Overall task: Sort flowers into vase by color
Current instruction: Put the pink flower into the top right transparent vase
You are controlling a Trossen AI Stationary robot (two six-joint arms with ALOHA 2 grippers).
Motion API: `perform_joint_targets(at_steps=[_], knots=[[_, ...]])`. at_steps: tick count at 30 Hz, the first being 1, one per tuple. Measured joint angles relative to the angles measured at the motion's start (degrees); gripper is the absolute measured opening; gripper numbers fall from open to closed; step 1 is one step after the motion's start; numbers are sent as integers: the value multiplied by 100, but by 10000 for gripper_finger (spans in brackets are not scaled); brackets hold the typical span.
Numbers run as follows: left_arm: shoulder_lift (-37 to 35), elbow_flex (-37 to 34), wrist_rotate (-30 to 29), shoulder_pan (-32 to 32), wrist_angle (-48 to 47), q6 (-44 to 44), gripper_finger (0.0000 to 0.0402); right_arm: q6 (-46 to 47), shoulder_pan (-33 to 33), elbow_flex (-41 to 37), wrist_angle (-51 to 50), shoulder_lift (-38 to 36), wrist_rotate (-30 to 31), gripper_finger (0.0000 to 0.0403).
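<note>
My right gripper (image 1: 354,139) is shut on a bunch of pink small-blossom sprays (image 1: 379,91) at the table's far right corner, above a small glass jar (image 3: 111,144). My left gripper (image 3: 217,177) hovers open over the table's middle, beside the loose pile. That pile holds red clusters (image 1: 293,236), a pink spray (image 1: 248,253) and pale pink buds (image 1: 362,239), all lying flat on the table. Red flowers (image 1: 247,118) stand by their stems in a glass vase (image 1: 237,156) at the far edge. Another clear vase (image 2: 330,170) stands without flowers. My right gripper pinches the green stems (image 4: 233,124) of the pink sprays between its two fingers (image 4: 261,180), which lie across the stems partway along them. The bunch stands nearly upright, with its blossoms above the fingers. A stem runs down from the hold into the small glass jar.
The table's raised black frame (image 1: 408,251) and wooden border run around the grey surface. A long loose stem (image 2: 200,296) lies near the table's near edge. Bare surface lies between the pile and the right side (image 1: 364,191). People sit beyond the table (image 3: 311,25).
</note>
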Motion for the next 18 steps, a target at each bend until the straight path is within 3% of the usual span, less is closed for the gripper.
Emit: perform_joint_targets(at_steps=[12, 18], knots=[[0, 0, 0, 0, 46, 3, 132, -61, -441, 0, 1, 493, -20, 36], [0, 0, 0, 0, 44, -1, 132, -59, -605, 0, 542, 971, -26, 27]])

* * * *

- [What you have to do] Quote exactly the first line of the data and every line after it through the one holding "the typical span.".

- [Solution]
Overall task: Sort flowers into vase by color
Current instruction: Put the pink flower into the top right transparent vase
You are controlling a Trossen AI Stationary robot (two six-joint arms with ALOHA 2 grippers).
Motion API: `perform_joint_targets(at_steps=[_], knots=[[_, ...]])`. at_steps: tick count at 30 Hz, the first being 1, one per tuple. Measured joint angles relative to the angles measured at the motion's start (degrees); gripper is the absolute measured opening; gripper numbers fall from open to closed; step 1 is one step after the motion's start; numbers are sent as integers: the value multiplied by 100, but by 10000 for gripper_finger (spans in brackets are not scaled); brackets hold the typical span.

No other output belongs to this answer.